Datum: 1. Juni 2019 um 11:45 Uhr
Rubrik: Außen- und Sicherheitspolitik, Aufbau Gegenöffentlichkeit, Erosion der Demokratie, Innere Sicherheit, Rechte Gefahr, Ungleichheit, Armut, Reichtum
Verantwortlich: Redaktion
Offener Brief von Frederico Füllgraf an Außenminister Heiko Maas – aus Anlass der Lateinamerika-Konferenz des Auswärtigen Amtes in Berlin.
Sehr geehrter Herr Außenminister!
Es schreibt Ihnen ein brasilianischer Journalist mit deutschem Emigrationshintergrund, eine Perspektive, die mir eine Beurteilung der Brasilien-Politik des Auswärtigen Amtes (AA) erlaubt. Anlässe für diesen Brief sind Ihre jüngsten Besuche von Anfang Mai in Brasilien, Kolumbien und Mexiko und die von Ihnen für Ende Mai angekündigte Konferenz mit Regierungen von 30 Staaten Lateinamerikas und der Karibik, die von deutschen Medien als “große Lateinamerika-Offensive”, aber auch als “Wiederentdeckung Lateinamerikas” durch das AA vorausgesagt wird.
Neuausrichtung der deutschen Lateinamerika-Politik ist Imperativ der Stunde
Ihr Dialog-Ersuchen ist selbstverständlich zu begrüßen.
Es ist verständlich, dass Sie das seit 1999 verhandelte und immer wieder aufgeschobene Freihandelsabkommen der EU-Kommission mit dem Wirtschaftsbündnis Mercosur (Uruguay, Paraguay, Brasilien, Argentinien, unter Ausschluss Venezuelas) endlich unterzeichnet sehen sowie China marktpolitisch in Lateinamerika die deutsche Stirn bieten wollen. Eine Neuausrichtung der deutschen Lateinamerika-Politik ist – wie einschlägige deutsche NGOs und Vertreter der Opposition im Deutschen Bundestag Ende April forderten – zweifellos nicht nur überfällig, sondern ein Imperativ.
Indes, worüber reden wir?
Wie aus dem Januar 2019-Bericht (“Panorama Social de América Latina”) der UN-Wirtschaftskommission für Lateinamerika (CEPAL) zu entnehmen ist, vegetieren nach der Machtübernahme durch konservative Regierungen in der Region neuerdings wieder 62 Millionen Menschen – circa 10,2 Prozent der gesamten Bevölkerung – unter der Armutsgrenze. Hier wäre ein Hebel der deutschen Außenpolitik anzusetzen.
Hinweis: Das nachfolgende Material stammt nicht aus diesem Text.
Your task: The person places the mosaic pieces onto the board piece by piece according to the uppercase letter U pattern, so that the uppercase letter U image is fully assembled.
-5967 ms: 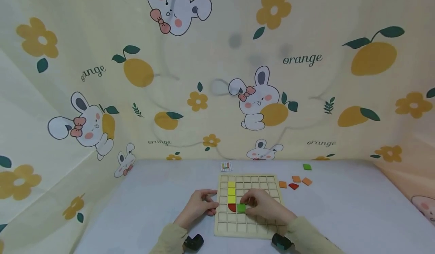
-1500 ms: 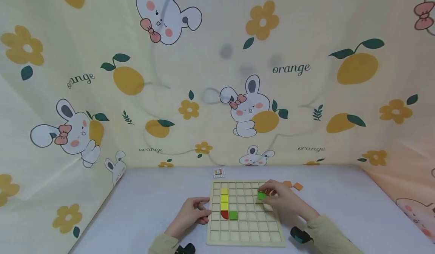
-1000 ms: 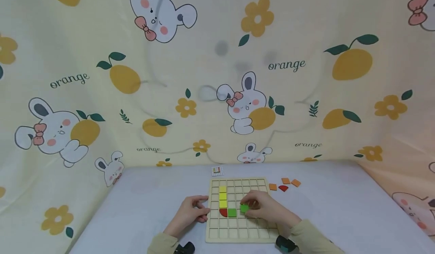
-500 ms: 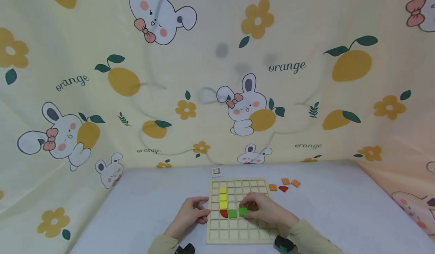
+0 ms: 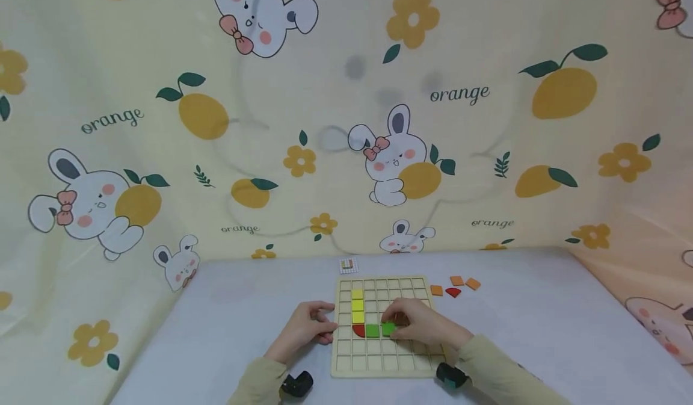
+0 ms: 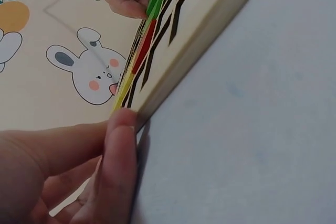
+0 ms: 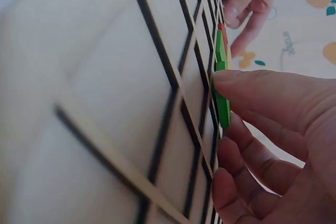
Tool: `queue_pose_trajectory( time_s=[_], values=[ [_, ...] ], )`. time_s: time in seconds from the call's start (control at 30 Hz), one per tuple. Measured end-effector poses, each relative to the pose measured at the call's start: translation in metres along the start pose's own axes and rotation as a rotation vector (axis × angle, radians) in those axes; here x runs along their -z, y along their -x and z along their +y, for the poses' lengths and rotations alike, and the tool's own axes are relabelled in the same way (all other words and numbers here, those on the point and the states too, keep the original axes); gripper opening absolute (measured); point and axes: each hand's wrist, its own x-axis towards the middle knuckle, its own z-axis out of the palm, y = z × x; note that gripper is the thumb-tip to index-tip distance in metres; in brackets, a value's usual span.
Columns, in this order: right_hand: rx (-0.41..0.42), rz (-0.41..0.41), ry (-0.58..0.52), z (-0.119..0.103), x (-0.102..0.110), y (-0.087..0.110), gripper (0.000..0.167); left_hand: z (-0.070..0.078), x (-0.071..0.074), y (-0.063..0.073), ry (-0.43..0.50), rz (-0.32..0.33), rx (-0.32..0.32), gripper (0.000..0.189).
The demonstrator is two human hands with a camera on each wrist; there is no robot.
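A pale wooden grid board (image 5: 387, 366) lies on the white table. My left hand (image 5: 304, 328) holds its left edge, thumb (image 6: 119, 140) against the rim in the left wrist view. My right hand (image 5: 419, 321) pinches a green square tile (image 5: 387, 329) at the grid; in the right wrist view the thumb (image 7: 247, 85) covers part of this tile. Directly left of it lies another green tile (image 5: 372, 331), then a red quarter-round tile (image 5: 359, 331). Several yellow tiles (image 5: 358, 305) run up in a column from the red one.
Right of the board's far corner lie orange square tiles (image 5: 457, 280) and a red rounded tile (image 5: 453, 292). Behind the board is a small pattern card (image 5: 349, 265). A printed curtain (image 5: 271, 152) closes off the table's back and sides.
My right hand has let go of the first green tile and brought a second from the right side across the board, lowering it beside the first. My left hand stays at the edge.
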Motion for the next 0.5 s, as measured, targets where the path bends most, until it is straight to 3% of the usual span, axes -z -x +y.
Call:
queue_pose_trajectory(
  time_s=[0.5],
  values=[
    [0.025,0.037,0.027,0.0009,-0.0078,0.0036,0.022,-0.0051,-0.0080,0.0036,-0.003,0.024,-0.041,0.050]
  ],
)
Im Einzelnen sprechen die Zahlen eine erschütternde Sprache.
● In Brasilien erreichte zwischen 2014 und 2017 das Anwachsen der Armut gar 21 Prozent der Bevölkerung. Nach jüngsten Angaben der Weltbank lebten unter der Regierung der gestürzten Präsidentin Dilma Rousseff ca. 36 Millionen – rund 17,9 Prozent der Bevölkerung – in Armut. Seit ihrer Amtsenthebung im Jahr 2016, mit der darauffolgenden Rezessionspolitik der Regierung Michel Temer, nahm die Armut um 7,3 Millionen Menschen zu.
● Frauen, Kinder, Afro-Brasilianer und indigene Völker zählen zu den Hauptbetroffenen, jedoch besonders dramatisch ist die Lage der Kinder. Nach Angaben der brasilianischen Stiftung Abrinq gehören derzeit 9,4 Millionen Kinder und Heranwachsende unter 14 Jahren zu den Opfern extremer Armut.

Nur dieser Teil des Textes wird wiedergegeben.